Cal11 calculator

Future Value Calculator Peso

Reviewed by Calculator Editorial Team

The Future Value Calculator Peso helps you determine how much your peso investments will grow over time with compound interest. This tool is essential for financial planning, retirement savings, and investment analysis.

How to Use the Future Value Calculator

Using the Future Value Calculator Peso is straightforward. Follow these steps:

  1. Enter the initial investment amount in pesos.
  2. Input the annual interest rate (as a percentage).
  3. Specify the number of years the money will be invested.
  4. Select the compounding frequency (annually, semi-annually, quarterly, or monthly).
  5. Click "Calculate" to see the future value of your investment.

The calculator will display the future value in pesos, showing how your investment grows over time with compound interest.

Future Value Formula

The future value of an investment can be calculated using the following formula:

Future Value (FV) = P × (1 + r/n)^(n×t)

Where:

  • P = Principal amount (initial investment)
  • r = Annual interest rate (in decimal)
  • n = Number of times interest is compounded per year
  • t = Time the money is invested for (in years)

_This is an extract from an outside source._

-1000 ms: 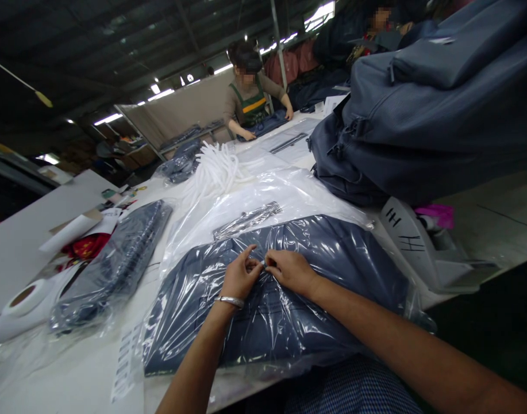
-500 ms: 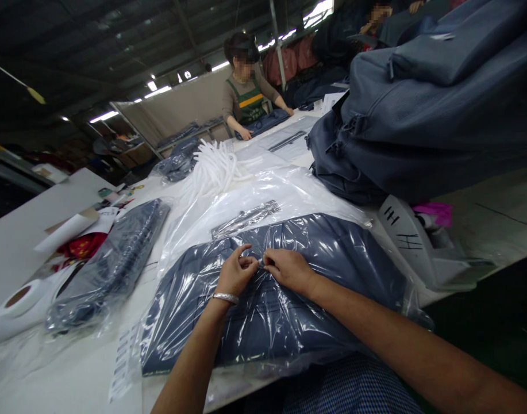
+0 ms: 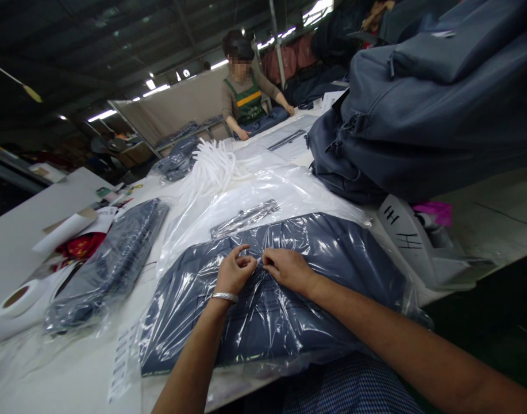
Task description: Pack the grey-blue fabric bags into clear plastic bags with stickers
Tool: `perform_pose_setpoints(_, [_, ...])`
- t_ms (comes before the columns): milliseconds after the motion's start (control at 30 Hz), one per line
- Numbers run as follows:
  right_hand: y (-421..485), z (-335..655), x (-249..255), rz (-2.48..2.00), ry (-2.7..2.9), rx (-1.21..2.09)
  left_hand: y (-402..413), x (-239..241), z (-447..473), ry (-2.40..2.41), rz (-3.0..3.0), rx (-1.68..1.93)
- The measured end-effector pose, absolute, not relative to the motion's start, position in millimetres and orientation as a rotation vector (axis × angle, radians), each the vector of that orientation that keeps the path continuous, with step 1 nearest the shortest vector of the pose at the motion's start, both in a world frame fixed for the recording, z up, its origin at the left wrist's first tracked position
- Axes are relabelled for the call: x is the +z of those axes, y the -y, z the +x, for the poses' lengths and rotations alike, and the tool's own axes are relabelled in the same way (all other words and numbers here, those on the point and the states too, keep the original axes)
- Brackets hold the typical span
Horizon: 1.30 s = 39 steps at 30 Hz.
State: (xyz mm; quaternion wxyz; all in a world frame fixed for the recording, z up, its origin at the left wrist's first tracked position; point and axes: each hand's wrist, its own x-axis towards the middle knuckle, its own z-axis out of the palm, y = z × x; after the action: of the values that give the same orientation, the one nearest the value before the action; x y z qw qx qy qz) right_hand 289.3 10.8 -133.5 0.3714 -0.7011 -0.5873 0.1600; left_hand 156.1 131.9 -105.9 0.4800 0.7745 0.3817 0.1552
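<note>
A folded navy garment in a clear plastic bag (image 3: 332, 259) lies flat on the white table (image 3: 73, 379) right in front of me. Both hands rest on top of it near its far edge, fingertips meeting. My left hand (image 3: 234, 271), with a silver bracelet on the wrist, pinches the plastic film with curled fingers. My right hand (image 3: 289, 268) pinches the same spot from the other side. Whatever small thing sits between the fingertips is too small to name.
A second bagged dark garment (image 3: 112, 261) lies to the left, by a white tape roll (image 3: 17, 302). Empty clear bags (image 3: 263, 190) and white cords (image 3: 211, 167) lie beyond. Blue backpacks (image 3: 418, 109) pile up at right. A co-worker (image 3: 246, 95) stands at the far end.
My hands have stayed at the same spot on the bag, the left fingers curling slightly tighter. The view has shifted a little.
</note>
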Motion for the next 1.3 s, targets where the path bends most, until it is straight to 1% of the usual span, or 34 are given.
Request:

This formula accounts for compound interest, which means your investment grows not just on the initial principal but also on the accumulated interest over time.

Worked Examples

Example 1: Annual Compounding

Suppose you invest ₱10,000 at an annual interest rate of 5% for 10 years with annual compounding.

FV = ₱10,000 × (1 + 0.05/1)^(1×10) = ₱10,000 × (1.05)^10 ≈ ₱16,288.94

After 10 years, your investment will grow to approximately ₱16,288.94.

Example 2: Monthly Compounding

Invest ₱5,000 at an annual interest rate of 6% for 5 years with monthly compounding.

FV = ₱5,000 × (1 + 0.06/12)^(12×5) = ₱5,000 × (1.005)^60 ≈ ₱6,431.76

With monthly compounding, your investment will grow to approximately ₱6,431.76 after 5 years.

Frequently Asked Questions

What is the future value of money?

The future value of money is the amount that a current sum of money will grow to in the future, taking into account the effect of compound interest.

How does compound interest affect future value?

Compound interest means that interest is added to the principal each period, and future interest is calculated on this new amount. This leads to exponential growth over time.

What is the difference between simple and compound interest?

Simple interest is calculated only on the original principal, while compound interest is calculated on the principal and also on the accumulated interest of previous periods.